Un Fullkrug era quello che serviva al Milan a gennaio. Ma non era Fullkrug
Niklas Fullkrug ha segnato un gol in trecentocinquantotto minuti di carriera al Milan. Ha deciso, quella partita, contro il Lecce, finita 1-0 lo scorso 18 gennaio. Solo che prima di allora, quattro gare giocate, e da allora, altre otto sfide in campo, non ha mai segnato o fornito assist ai compagni. Massimiliano Allegri non lo considera de facto un titolare, visto che ha giocato clamorosamente dal primo minuto soltanto l'11 gennaio contro la Fiorentina all'Artemio Franchi, sfida poi terminata 1-1. Ed è stata quella, sessanta minuti sul terreno di gioco, la gara dove ha giocato di più.
Il Milan aveva, e ha tutt'ora, bisogno di un grande centravanti. Di un riferimento in area, di un giocatore che non è stato Santiago Gimenez, che per caratteristiche non sono nè Rafael Leao nè Christian Pulisic. Massimiliano Allegri dunque ha fatto di necessità virtù, però il fatto che il Milan sia ben distante dall'essere il miglior attacco del campionato è una fotografia chiara di come Fullkrug non sia stato l'acquisto più azzeccato a gennaio.
Quella rete, quell'inizio, aveva fatto pensare che il Milan aveva trovato il giocatore giusto.

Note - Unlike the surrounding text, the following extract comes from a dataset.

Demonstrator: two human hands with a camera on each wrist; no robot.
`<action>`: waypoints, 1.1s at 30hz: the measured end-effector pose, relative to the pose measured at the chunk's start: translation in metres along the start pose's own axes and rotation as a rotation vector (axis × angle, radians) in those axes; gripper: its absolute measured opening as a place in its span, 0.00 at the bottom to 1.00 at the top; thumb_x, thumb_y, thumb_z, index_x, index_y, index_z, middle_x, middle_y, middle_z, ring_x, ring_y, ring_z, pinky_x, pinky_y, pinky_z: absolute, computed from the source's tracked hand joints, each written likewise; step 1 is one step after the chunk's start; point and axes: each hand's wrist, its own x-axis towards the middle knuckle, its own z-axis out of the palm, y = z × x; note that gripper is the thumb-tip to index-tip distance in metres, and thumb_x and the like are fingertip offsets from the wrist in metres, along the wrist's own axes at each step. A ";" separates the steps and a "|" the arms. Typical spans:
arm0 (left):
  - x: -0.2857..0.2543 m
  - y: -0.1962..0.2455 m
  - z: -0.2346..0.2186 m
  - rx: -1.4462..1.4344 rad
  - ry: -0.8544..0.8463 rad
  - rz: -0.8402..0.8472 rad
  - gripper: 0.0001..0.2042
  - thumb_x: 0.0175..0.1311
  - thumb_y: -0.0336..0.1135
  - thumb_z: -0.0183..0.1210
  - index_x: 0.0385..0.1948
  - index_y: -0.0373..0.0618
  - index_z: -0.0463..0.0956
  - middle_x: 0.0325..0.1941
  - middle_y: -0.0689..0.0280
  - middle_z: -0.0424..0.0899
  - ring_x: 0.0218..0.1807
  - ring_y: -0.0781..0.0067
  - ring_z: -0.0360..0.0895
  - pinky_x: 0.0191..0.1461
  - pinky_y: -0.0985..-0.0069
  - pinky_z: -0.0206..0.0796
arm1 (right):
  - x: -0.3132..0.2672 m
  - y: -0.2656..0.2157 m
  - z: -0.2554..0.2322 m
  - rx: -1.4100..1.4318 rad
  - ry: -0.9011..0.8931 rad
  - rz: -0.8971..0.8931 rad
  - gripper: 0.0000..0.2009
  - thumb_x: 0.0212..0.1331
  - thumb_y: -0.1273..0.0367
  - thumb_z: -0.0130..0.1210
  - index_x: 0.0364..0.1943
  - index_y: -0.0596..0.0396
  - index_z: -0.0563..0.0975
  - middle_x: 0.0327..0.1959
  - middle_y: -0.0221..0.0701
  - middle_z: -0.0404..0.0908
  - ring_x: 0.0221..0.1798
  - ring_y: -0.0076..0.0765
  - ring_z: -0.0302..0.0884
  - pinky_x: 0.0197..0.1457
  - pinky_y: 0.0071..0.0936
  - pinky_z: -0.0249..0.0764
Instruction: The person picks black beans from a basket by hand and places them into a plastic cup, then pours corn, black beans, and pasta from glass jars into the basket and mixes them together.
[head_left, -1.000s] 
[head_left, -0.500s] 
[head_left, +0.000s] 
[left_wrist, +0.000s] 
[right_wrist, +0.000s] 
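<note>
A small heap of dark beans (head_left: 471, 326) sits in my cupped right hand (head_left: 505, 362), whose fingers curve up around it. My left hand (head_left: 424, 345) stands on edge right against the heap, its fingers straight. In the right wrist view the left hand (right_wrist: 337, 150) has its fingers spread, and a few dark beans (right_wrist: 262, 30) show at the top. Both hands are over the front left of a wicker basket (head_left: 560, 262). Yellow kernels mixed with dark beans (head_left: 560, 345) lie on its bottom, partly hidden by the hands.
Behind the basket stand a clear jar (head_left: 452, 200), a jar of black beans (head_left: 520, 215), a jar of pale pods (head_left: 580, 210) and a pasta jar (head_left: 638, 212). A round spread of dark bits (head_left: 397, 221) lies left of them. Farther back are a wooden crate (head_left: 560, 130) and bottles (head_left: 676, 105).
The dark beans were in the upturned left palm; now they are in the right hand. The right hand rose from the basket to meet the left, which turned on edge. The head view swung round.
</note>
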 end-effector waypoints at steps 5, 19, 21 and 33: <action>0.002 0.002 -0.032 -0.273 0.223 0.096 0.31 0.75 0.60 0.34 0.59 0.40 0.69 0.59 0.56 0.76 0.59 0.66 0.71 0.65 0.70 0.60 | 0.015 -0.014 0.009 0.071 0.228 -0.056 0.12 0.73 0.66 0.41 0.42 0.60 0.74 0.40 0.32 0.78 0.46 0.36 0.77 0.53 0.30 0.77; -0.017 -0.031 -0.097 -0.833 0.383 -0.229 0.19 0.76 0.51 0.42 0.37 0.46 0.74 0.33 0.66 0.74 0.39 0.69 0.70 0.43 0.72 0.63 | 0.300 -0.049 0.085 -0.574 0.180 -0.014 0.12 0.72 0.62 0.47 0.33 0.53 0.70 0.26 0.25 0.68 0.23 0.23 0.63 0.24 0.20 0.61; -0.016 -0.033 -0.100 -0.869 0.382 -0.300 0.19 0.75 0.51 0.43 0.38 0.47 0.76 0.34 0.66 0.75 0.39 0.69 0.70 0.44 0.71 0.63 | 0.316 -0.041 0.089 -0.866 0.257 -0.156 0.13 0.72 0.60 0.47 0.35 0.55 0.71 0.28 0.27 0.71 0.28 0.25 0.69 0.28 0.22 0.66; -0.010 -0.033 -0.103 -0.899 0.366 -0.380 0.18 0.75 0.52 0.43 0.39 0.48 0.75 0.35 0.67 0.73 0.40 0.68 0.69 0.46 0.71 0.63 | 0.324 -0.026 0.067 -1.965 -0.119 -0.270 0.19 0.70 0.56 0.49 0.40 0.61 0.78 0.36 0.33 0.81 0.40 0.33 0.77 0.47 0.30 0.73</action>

L'ariete perfetto per tener alta la squadra, un centravanti d'antan per Allegri. Invece i numeri non mentono. Fullkrug in questo momento per il Milan non è una risorsa. Magari Dusan Vlahovic della Juventus, magari un altro giocatore con quelle caratteristiche. Un vero nome, non i falsi di adesso. Non Fullkrug. Era quello di cui aveva bisogno, a gennaio. Ma non era lui.